Each record that follows must be given again without alteration.

#### MATERIAL SHOWN ####

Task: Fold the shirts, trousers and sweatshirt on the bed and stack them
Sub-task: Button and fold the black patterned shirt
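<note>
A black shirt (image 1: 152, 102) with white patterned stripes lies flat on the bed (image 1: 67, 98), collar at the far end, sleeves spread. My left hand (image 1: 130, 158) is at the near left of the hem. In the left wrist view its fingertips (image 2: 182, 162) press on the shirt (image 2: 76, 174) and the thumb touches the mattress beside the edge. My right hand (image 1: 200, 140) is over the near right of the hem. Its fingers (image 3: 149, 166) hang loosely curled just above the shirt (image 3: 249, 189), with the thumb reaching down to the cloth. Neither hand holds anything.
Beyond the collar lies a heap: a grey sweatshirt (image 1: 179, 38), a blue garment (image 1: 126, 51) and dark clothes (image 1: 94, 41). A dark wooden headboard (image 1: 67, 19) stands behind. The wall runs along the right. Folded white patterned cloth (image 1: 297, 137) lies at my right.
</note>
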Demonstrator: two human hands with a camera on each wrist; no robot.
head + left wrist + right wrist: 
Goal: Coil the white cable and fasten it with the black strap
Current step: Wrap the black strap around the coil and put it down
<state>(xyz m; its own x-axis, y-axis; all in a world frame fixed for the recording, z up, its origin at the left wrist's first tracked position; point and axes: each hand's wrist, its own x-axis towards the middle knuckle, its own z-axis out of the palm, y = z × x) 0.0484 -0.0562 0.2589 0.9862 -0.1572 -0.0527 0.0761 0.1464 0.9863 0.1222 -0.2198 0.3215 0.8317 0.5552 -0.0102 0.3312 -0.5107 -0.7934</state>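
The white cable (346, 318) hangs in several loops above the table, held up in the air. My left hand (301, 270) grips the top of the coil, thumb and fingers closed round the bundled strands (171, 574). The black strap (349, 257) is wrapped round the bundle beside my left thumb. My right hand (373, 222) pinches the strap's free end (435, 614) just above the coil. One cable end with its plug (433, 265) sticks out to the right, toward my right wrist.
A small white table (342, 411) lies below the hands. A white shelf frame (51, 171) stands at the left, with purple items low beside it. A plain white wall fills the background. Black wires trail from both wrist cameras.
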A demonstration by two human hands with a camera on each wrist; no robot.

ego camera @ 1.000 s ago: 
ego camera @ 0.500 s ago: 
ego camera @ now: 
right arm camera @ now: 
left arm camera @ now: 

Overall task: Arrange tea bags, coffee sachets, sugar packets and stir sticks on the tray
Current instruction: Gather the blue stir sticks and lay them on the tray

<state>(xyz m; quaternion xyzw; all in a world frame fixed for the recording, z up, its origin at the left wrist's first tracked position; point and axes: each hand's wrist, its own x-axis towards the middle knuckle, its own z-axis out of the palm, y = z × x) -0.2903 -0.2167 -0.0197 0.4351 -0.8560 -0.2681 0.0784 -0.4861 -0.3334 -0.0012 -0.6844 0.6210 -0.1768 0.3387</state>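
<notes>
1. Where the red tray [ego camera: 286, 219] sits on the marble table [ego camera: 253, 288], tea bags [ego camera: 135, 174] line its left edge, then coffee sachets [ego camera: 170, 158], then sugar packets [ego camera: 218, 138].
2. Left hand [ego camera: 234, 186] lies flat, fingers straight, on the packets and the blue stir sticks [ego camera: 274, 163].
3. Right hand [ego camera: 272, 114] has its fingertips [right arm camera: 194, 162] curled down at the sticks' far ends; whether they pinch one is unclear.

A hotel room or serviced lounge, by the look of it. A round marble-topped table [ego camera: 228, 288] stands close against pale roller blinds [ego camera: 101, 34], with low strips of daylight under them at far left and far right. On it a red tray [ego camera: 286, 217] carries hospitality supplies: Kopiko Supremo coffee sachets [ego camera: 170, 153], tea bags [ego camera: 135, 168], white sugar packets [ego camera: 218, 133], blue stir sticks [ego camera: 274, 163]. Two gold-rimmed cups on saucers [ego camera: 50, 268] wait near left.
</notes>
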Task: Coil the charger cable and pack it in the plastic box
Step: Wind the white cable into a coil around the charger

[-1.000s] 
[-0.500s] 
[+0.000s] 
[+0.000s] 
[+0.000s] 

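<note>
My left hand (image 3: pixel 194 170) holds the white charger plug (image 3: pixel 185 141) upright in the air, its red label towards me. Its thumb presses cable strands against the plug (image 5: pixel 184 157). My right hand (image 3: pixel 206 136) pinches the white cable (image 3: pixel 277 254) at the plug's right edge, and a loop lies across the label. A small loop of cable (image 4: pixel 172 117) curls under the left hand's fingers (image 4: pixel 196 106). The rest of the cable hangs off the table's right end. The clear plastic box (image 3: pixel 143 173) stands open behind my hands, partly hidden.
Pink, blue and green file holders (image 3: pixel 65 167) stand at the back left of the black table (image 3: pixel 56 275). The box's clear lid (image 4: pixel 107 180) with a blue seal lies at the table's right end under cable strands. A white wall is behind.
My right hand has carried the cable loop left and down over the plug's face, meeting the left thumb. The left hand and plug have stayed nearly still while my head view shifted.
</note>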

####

### TASK SOLUTION
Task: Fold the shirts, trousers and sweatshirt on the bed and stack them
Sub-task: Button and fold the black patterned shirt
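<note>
A black shirt (image 1: 152, 102) with white patterned stripes lies flat on the bed (image 1: 67, 98), collar at the far end, sleeves spread. My left hand (image 1: 130, 158) is at the near left of the hem. In the left wrist view its fingertips (image 2: 182, 162) press on the shirt (image 2: 76, 174) and the thumb touches the mattress beside the edge. My right hand (image 1: 200, 140) is over the near right of the hem. Its fingers (image 3: 149, 166) hang loosely curled just above the shirt (image 3: 249, 189), with the thumb reaching down to the cloth. Neither hand holds anything.
Beyond the collar lies a heap: a grey sweatshirt (image 1: 179, 38), a blue garment (image 1: 126, 51) and dark clothes (image 1: 94, 41). A dark wooden headboard (image 1: 67, 19) stands behind. The wall runs along the right. Folded white patterned cloth (image 1: 297, 137) lies at my right.
</note>
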Demonstrator: two human hands with a camera on each wrist; no robot.
head + left wrist + right wrist: 
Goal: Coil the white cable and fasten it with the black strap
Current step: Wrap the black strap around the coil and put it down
<state>(xyz m; its own x-axis, y-axis; all in a world frame fixed for the recording, z up, its origin at the left wrist's first tracked position; point and axes: each hand's wrist, its own x-axis towards the middle knuckle, its own z-axis out of the palm, y = z × x) 0.0484 -0.0562 0.2589 0.9862 -0.1572 -0.0527 0.0761 0.1464 0.9863 0.1222 -0.2198 0.3215 0.8317 0.5552 -0.0102 0.3312 -0.5107 -0.7934</state>
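The white cable (346, 318) hangs in several loops above the table, held up in the air. My left hand (301, 270) grips the top of the coil, thumb and fingers closed round the bundled strands (171, 574). The black strap (349, 257) is wrapped round the bundle beside my left thumb. My right hand (373, 222) pinches the strap's free end (435, 614) just above the coil. One cable end with its plug (433, 265) sticks out to the right, toward my right wrist.
A small white table (342, 411) lies below the hands. A white shelf frame (51, 171) stands at the left, with purple items low beside it. A plain white wall fills the background. Black wires trail from both wrist cameras.
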A demonstration by two human hands with a camera on each wrist; no robot.

ego camera @ 1.000 s ago: 
ego camera @ 0.500 s ago: 
ego camera @ now: 
right arm camera @ now: 
left arm camera @ now: 

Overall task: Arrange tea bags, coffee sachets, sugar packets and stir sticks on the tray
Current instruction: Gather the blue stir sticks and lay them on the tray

<state>(xyz m; quaternion xyzw; all in a world frame fixed for the recording, z up, its origin at the left wrist's first tracked position; point and axes: each hand's wrist, its own x-axis towards the middle knuckle, its own z-axis out of the palm, y = z × x) -0.2903 -0.2167 -0.0197 0.4351 -0.8560 -0.2681 0.0784 -0.4861 -0.3334 -0.0012 -0.6844 0.6210 -0.1768 0.3387</state>
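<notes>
1. Where the red tray [ego camera: 286, 219] sits on the marble table [ego camera: 253, 288], tea bags [ego camera: 135, 174] line its left edge, then coffee sachets [ego camera: 170, 158], then sugar packets [ego camera: 218, 138].
2. Left hand [ego camera: 234, 186] lies flat, fingers straight, on the packets and the blue stir sticks [ego camera: 274, 163].
3. Right hand [ego camera: 272, 114] has its fingertips [right arm camera: 194, 162] curled down at the sticks' far ends; whether they pinch one is unclear.

A hotel room or serviced lounge, by the look of it. A round marble-topped table [ego camera: 228, 288] stands close against pale roller blinds [ego camera: 101, 34], with low strips of daylight under them at far left and far right. On it a red tray [ego camera: 286, 217] carries hospitality supplies: Kopiko Supremo coffee sachets [ego camera: 170, 153], tea bags [ego camera: 135, 168], white sugar packets [ego camera: 218, 133], blue stir sticks [ego camera: 274, 163]. Two gold-rimmed cups on saucers [ego camera: 50, 268] wait near left.
</notes>
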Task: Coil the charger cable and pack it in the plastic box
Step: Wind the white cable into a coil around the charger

[-1.000s] 
[-0.500s] 
[+0.000s] 
[+0.000s] 
[+0.000s] 

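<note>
My left hand (image 3: pixel 194 170) holds the white charger plug (image 3: pixel 185 141) upright in the air, its red label towards me. Its thumb presses cable strands against the plug (image 5: pixel 184 157). My right hand (image 3: pixel 206 136) pinches the white cable (image 3: pixel 277 254) at the plug's right edge, and a loop lies across the label. A small loop of cable (image 4: pixel 172 117) curls under the left hand's fingers (image 4: pixel 196 106). The rest of the cable hangs off the table's right end. The clear plastic box (image 3: pixel 143 173) stands open behind my hands, partly hidden.
Pink, blue and green file holders (image 3: pixel 65 167) stand at the back left of the black table (image 3: pixel 56 275). The box's clear lid (image 4: pixel 107 180) with a blue seal lies at the table's right end under cable strands. A white wall is behind.
My right hand has carried the cable loop left and down over the plug's face, meeting the left thumb. The left hand and plug have stayed nearly still while my head view shifted.
</note>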

There's no more to the output.